Alexander Rusi, Direktur Utama Indosat Ooredoo menyebutkan bahwa untuk menunjukkan eksistensi batik sebagai identitas bangsa Indonesia jangan hanya berhenti pada penetapan UNESCO, Indosat Ooredoo membantu pemerintah untuk terus memperkenalkan batik hingga ke pelosok dunia. Dunia harus tahu bahwa batik sebagai identitas kebanggan bangsa Indonesia.

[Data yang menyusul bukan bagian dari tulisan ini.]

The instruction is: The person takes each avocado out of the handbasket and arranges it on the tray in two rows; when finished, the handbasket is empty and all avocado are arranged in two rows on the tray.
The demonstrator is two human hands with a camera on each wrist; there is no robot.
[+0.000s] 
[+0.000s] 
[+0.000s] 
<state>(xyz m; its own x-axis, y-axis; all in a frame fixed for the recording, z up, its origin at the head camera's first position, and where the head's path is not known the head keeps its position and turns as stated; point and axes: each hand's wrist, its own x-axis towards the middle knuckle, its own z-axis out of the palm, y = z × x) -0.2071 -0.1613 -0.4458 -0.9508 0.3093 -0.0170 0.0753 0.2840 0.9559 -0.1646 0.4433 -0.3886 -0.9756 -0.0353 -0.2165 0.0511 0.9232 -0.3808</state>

rps20161018_123923_479.jpg

Demikian yang saya simak pada sambutan Pak Alex saat event Hari Batik Nasional, Rabu, 12 Oktober 2016 di Gedung Indosat Ooredoo, Jakarta. Hadir pada event ini Bapak Agung Gumelar beserta istri, Ibu Linda Gumelar. Ada Ibu Ginanjar Kartasasmita sebagai pecinta batik. Pada event tersebut saya menemukan Indosat Ooredoo bukan sekedar mendukung secara lisan, tetapi dalam aplikasinya dengan terjun langsung dan melakukan beberapa hal berikut:

rps20161018_124006_755.jpg

  1. baticology.org.  Portal khusus batik. Portal ini menyajikan ragam corak batik beserta desainnya.
  2. komunitas batik. Komunitas batik ini hadir dari dalam karyawan Indosat Ooredoo sendiri. Para pecinta batik dari karyawan Indosat Ooredoo tampil cantik menjadi model fashion batik rancangan Sjully Darsono.
  3. pameran batik priangan klasik. Event ini menyajikan koleksi Ibu Aan Khunaefi yang menyajikan batik priangan klasik, yang hampir semuanya dibuat tahun 50-an dan bercorak khas Jawa Barat.
  4. bazzar batik. Bukan hanya pameran koleksi batik priangan, tersedia juga batik dari berbagai daerah yang menampilkan berbagai variasi dan pola yang menarik. Saya menemukan batik pekalongan, yang harganya mantap sekali, paling mahal yang saya temukan Rp.16 juta, dengan corak dan bahan yang mengagumkan. Di sini saya lama sekali, mupeng bangeeeeet. 🙂
  5. fashion show batik rancangan Sjully Darsono. Dengan model dari para pecinta batik jajaran direksi Indosat  Ooredoo, mereka menampilkan busana batik rancangan Sjully Darsono yang akan dipamerkan di Praha, Cheko.

rps20161018_124150_917.jpg

Demikian suasan peringatan Hari Batik Nasional yang diadakan oleh Indosat Ooredoo. Dengan pernyataan Pak Alex menunjukkan komitmen Indosat Ooredoo dukung batik  mendunia.